Judy: I’m beginning to.  I myself was raised in a minister’s family, raised to be a good girl.  But by twenty-one I was in full rebellion, and I was drawn to people who had a touch of wickedness.  Maybe especially it was flamboyance I liked, and straight talkers.  I was sick of being nice to everyone.  I suffered for it.  Some of the rebels I hooked myself up with hurt me, betrayed me, you name it.  Finally, I added a little bit of wickedness to my own character–balanced it.

Sammie: Ha, girl.  You don’t know from Adam about no wickedness.  You and Penny, who’s your alter ego–right?–are still 99% good girls.  But you did get tougher, saw other people better, developed your bullshit detector, but the way we start out, stays.  You never noticed?

Judy: Tell us how you started out, Sammie.

Sammie: I was raised right here in Shagbark County, central North Carolina, and my people, too, as far back as I know.  Folks had plantations here, going back into the 1700s.  Ships came up the Cape Fear River, which our Haw flows into.  There were land grants from the King long before the Revolutionary War.  I haven’t traced back past my grandmother’s people, who were slaves.  She died when I was little, but Mama told me how it was.

I identify with my African beginnings, my slave ancestors, my grandmother, who grew up before World War II and did the white folks’ laundry, carrying it all from the big house to her shotgun tenant shack, and then washing it all by hand, ironing it with an iron heated on the woodstove, and then carrying it all back.  Then my mother worked as a maid for rich white folks and my father did logging work until he died.  She got me into an integrated school as soon as they had one in Shagbark–1972–when I started kindergarten.  She saved pennies for my books and clothes, and later, for my college.  I owe her so much.  Yes, that much of my history I know.  I have a love-hate relationship to it.  So much cruelty and injustice, but I’m so proud of the strength and courage my ancestors had.

It’s why I teach at St.
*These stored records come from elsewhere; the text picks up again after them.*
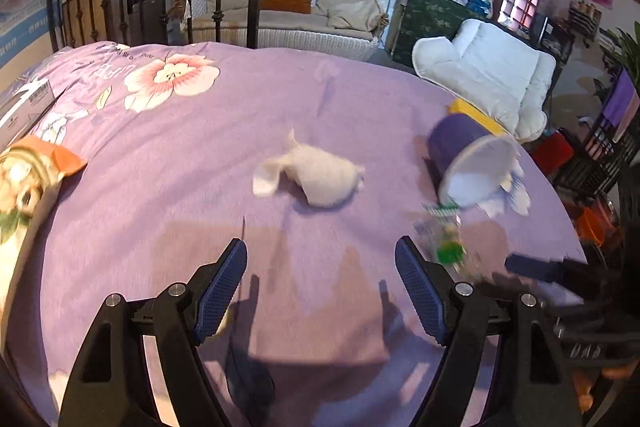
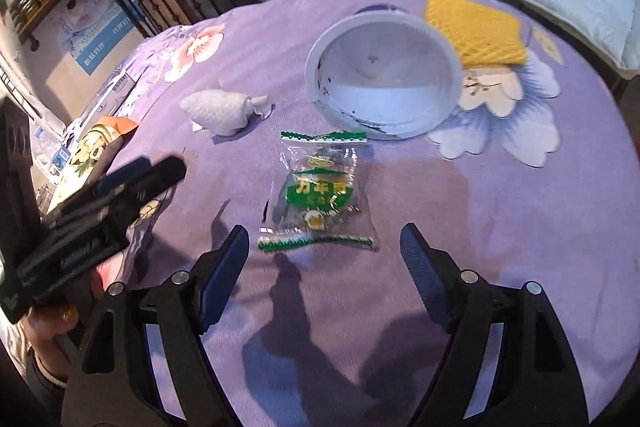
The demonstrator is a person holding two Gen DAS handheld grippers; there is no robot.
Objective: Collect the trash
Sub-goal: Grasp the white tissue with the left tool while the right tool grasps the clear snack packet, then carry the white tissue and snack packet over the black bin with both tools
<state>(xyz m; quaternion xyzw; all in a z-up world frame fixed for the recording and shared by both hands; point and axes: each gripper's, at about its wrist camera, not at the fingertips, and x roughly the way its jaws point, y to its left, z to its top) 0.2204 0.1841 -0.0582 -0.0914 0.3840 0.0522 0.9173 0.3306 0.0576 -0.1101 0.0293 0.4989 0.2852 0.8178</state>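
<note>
Both tongs hang over the purple bedspread (image 2: pixel 500 227) with jaws wide and nothing between them. Just ahead of the right gripper (image 2: pixel 324 247) lies one clear snack wrapper (image 2: pixel 320 195), its green label in Chinese characters I cannot read surely. Ahead of the left gripper (image 1: pixel 320 259) lies one crumpled white tissue (image 1: pixel 312 175). Farther off, one tipped purple tub (image 2: pixel 384 75) shows its white inside, one yellow mesh piece (image 2: pixel 476 31) touching its far right rim.

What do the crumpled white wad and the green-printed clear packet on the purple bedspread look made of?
Crumpled white wad: probably tissue paper, matte, with soft creases and a faint embossed texture. Green-printed clear packet: thin plastic film, glossy; the bedspread shows through it and its ends are serrated.
</note>
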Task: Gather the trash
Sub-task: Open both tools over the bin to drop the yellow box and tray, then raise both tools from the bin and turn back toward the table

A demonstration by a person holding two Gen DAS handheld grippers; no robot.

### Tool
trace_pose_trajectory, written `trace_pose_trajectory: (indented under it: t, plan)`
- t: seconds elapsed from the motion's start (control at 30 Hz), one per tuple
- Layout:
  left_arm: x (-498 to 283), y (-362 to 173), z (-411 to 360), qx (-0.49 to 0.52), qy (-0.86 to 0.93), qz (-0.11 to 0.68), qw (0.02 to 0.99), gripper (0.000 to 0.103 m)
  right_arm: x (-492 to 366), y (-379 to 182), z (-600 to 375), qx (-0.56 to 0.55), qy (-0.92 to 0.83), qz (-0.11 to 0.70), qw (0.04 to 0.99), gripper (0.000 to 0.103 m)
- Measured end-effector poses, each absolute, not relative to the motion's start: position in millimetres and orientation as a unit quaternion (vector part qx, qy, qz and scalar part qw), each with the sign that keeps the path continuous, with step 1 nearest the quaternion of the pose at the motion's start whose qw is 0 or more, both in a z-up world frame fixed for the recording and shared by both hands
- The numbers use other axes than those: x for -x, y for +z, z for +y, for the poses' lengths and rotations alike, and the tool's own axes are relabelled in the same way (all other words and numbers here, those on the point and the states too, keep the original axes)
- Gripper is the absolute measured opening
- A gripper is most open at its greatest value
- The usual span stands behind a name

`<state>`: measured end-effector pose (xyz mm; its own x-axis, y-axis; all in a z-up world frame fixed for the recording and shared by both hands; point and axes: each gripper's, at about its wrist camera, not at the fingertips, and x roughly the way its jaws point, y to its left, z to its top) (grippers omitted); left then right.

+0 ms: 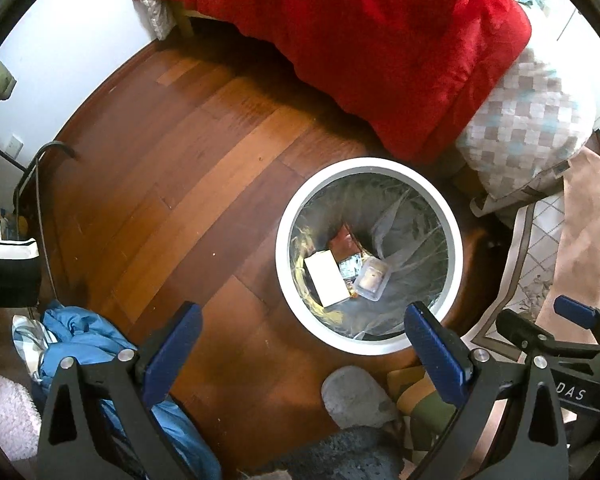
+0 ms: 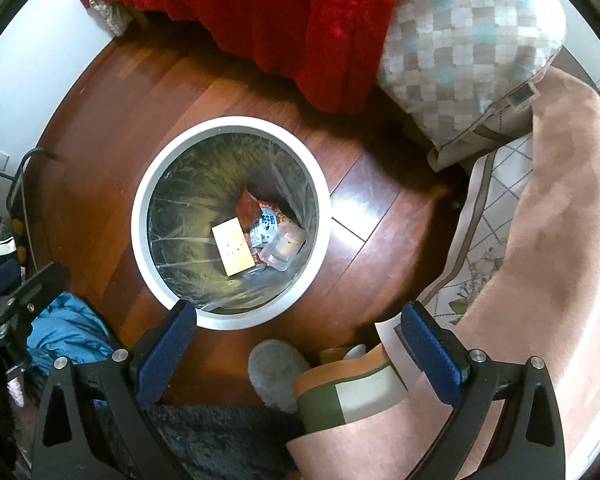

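- Left gripper (image 1: pixel 304 344) and right gripper (image 2: pixel 300 340): both spread wide, nothing between the pads, hanging above the floor (image 1: pixel 188 184).
- White bin (image 1: pixel 370 168) at 1 o'clock of the left gripper, 11 o'clock of the right; liner in, so trash drops straight down.
- Trash sits at the bin bottom: white box (image 2: pixel 235 250), clear tub (image 2: pixel 282 250), red wrapper (image 2: pixel 247 205).
- No loose trash seen on the floor; likely near done.
- Red blanket (image 1: pixel 380 40) at 12 o'clock.

Bright daylight, glare on glossy brown wooden floor (image 2: pixel 352 204); sharp centre, strong fisheye bending, dark vignetted corners.
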<state>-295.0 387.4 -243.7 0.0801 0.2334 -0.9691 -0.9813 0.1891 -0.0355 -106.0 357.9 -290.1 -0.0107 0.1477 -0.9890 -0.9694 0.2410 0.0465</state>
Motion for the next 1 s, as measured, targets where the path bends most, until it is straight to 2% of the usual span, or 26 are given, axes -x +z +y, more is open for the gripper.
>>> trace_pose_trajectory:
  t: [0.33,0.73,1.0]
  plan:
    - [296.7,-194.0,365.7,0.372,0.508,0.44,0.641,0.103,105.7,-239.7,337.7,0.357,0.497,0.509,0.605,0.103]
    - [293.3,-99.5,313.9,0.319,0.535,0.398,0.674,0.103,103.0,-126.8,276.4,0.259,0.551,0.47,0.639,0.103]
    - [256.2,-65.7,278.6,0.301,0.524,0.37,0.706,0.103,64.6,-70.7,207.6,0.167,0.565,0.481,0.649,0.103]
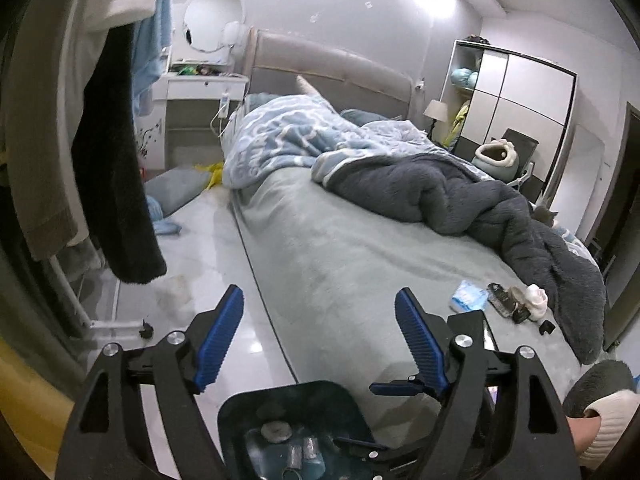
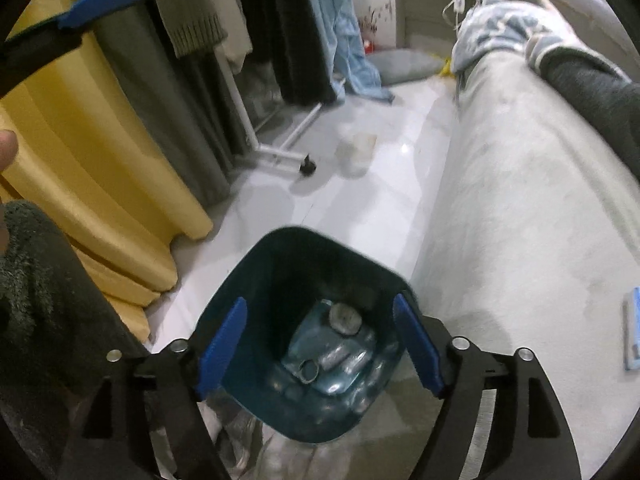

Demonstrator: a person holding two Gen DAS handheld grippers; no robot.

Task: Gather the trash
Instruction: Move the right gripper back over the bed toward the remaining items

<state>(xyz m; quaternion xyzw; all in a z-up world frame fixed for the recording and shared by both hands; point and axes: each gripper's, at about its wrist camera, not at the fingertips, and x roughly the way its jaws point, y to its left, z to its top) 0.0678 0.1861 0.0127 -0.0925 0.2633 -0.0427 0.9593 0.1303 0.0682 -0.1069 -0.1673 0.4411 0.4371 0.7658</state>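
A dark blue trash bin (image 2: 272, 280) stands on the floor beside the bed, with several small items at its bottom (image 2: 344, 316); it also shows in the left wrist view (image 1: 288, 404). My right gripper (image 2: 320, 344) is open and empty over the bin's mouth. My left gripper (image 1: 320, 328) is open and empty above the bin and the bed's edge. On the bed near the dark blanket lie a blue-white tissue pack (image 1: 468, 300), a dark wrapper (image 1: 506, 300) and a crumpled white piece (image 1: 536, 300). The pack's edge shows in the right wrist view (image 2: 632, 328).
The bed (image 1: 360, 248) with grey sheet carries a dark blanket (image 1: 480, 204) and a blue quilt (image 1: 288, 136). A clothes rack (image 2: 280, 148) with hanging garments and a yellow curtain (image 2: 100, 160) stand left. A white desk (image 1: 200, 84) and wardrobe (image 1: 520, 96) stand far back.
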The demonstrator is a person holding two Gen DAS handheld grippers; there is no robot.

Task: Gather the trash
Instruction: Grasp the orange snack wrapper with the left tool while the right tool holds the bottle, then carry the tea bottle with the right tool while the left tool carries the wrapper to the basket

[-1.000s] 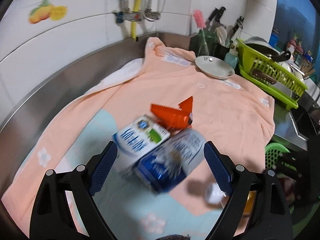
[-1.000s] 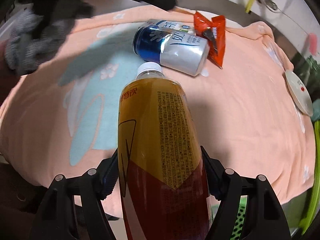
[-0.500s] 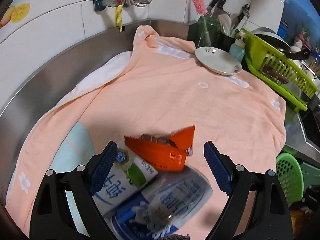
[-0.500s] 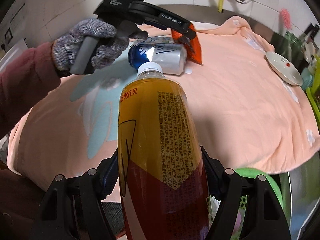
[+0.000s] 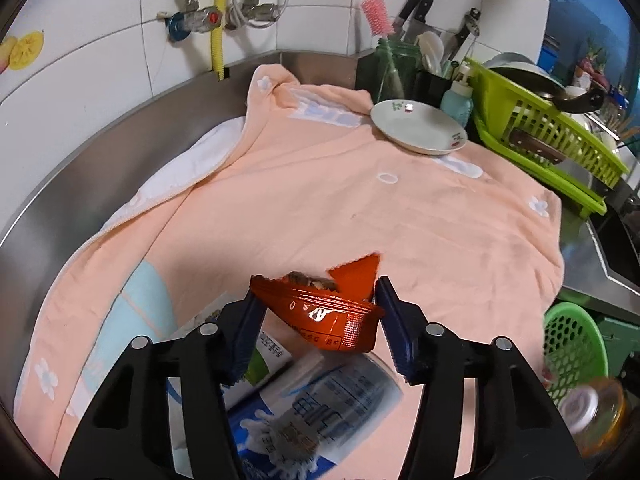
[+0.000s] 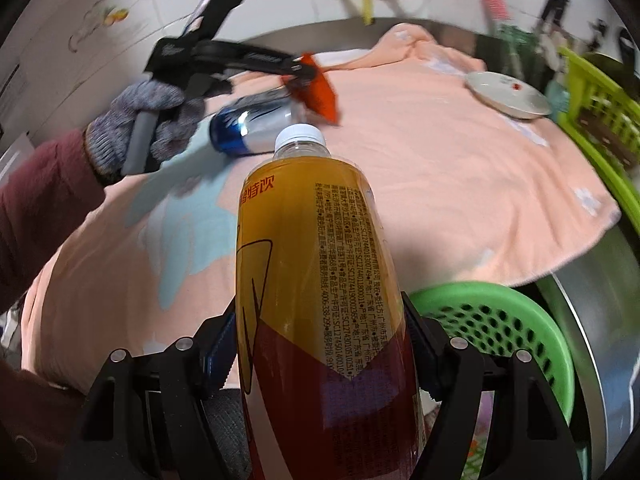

Francis, shitty as it sometimes gets.  I want us black folks to hold onto our culture, our churches, our literature, our music, and our language, and, of course, our history.  Without our language, our culture dies.  So I keep it current in my mind, and I encourage my students to do that but to distinguish between when to use standard English and when to talk black folks talk.

Judy: Your friendship with Penny is so important to her, Sammie.  I like to think the two of you work on healing the rift that stays between the black and white races in this country.

Sammie: Right, important to me, too.  Penny is good people, even if I have to educate her half the time.  Things have changed a lot, but you know how that racism sticks.  I sometimes think we’ll never be free of it until people can’t tell the difference between us and everybody else–especially by skin color.

Judy: Tell me more about what’s important to you, Sammie.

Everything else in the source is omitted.